Billing Lead
Summary
This person will assist the Billing Manager and support the management of billing and collections processes for our
outpatient pediatric therapy practice. The role requires strong leadership skills, a comprehensive understanding of
medical billing and coding, and a commitment to ensuring accurate and timely claim submissions as well as
effective revenue cycle management.
Essential Duties and Responsibilities
The Billing Team Lead ensures the completion of delegated billing and collections tasks efficiently and accurately,
including:
Team Leadership:
Supervise and manage team tasks to maintain efficient workflow.
Provide training, support, and mentorship for team members.
Monitor team performance to identify and address areas for improvement.
Eligibility, Billing, and Coding:
Conduct insurance eligibility verifications for clients before services are rendered.
Ensure accurate and timely coding of medical services using CPT, ICD-10, and HCPCS codes.
Explanation of Benefits (EOB) Posting into EHR system
o Input Manual checks
o Download and post manual checks
o Review all postings to ensure accurate allocations
Research denied claims and partial payments
Claim submissions
Making outbound calls to insurance companies, patients and physician offices
Stay current on billing and coding regulations and guidelines.
Identify and resolve coding and billing errors.
Claims Submission and Follow-up:
Ensure the timely submission of clean claims to insurance payers.
Monitor claim statuses and initiate follow-up on denials or rejections.
Accurately record Explanation of Benefits (EOB) details in the electronic healthcare record (EHR) system.
Appeal denied claims as necessary to maximize reimbursement.
Collaborate with insurance payers to resolve billing issues.
Revenue Cycle Management:
Report on assigned key performance indicators (KPIs) to identify trends and opportunities for improvement.
Collaborate with internal operations (front desk and clinical staff) to ensure accurate and complete patient
information.
Develop and maintain strong relationships with insurance payers.
Compliance and Regulatory:
Ensure compliance with HIPAA regulations and other relevant healthcare laws.
Stay informed of healthcare regulations changes and implement necessary updates.
Maintain accurate and organized records.
Coordinates and follows up with clinical and office staff to assist in billing matters
Accurately documents and maintains client files in company EHR and payer online systems
Any other tasks delegated by the Billing Manager after provided with the proper training
Skills and Qualifications
Education: High school diploma or equivalent.
Experience: Minimum of 5 years in medical billing and coding.
Knowledge of NC Medicaid and Managed Care: Familiarity with NC Medicaid, Medicaid Managed Care, and
Tailored Health plans, including reimbursement guidelines.
Strong leadership, organizational, and analytical skills.
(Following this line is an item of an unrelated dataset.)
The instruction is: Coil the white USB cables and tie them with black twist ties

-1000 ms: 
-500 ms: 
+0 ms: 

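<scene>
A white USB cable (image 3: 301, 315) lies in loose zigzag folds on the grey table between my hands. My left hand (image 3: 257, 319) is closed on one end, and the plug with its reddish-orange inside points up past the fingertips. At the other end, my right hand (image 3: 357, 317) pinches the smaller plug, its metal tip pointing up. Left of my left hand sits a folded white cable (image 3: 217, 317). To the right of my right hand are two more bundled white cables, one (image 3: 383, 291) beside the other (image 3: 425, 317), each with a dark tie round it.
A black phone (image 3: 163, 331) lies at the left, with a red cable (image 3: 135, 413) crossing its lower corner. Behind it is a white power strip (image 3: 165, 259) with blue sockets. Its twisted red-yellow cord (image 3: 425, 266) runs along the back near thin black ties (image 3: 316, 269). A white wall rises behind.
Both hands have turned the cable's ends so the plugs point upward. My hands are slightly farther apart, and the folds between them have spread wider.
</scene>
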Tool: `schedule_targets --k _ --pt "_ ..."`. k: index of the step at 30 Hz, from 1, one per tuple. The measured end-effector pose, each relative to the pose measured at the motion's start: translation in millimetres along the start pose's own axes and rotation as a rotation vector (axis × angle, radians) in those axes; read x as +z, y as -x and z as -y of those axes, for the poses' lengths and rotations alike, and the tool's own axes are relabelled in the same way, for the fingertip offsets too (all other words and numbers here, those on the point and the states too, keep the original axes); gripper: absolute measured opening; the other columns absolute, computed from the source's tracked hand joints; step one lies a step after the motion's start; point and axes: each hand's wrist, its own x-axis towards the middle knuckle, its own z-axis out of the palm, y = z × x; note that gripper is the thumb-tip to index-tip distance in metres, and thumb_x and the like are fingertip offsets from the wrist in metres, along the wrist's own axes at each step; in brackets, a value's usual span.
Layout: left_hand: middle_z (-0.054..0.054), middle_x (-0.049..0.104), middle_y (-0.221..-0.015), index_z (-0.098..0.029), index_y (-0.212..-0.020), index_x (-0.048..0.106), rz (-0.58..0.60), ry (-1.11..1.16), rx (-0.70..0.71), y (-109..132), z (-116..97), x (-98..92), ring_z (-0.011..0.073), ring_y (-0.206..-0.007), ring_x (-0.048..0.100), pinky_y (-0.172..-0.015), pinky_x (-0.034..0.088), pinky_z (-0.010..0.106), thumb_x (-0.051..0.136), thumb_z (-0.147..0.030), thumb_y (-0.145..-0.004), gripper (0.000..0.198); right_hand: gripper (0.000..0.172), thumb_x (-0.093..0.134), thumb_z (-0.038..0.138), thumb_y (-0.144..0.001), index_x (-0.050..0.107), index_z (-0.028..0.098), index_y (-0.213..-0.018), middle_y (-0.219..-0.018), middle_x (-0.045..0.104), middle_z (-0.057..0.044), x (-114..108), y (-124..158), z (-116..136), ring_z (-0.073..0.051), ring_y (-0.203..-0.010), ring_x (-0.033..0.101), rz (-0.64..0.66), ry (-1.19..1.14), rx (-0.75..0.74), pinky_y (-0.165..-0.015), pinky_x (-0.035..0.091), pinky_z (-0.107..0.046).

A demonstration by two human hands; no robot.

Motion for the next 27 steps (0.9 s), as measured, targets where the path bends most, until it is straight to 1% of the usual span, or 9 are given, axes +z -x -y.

Effective communication, interpersonal, and problem-solving skills.
Proficient in medical billing software and electronic health records (EHR) systems.
High attention to detail and accuracy with the ability to prioritize tasks.
Ability to work independently and as part of a team.
High degree of professionalism, accountability, and ownership.
Possess a willingness to learn, develop new skills, and the adaptability to adjust to change.
Goal-driven with a strong focus on reaching targets.
Creativity and relationship-building abilities.
Reliable attendance and punctuality.
Ability to thrive in a fast-paced, team-oriented environment.
A passion for working with the pediatric population and their families.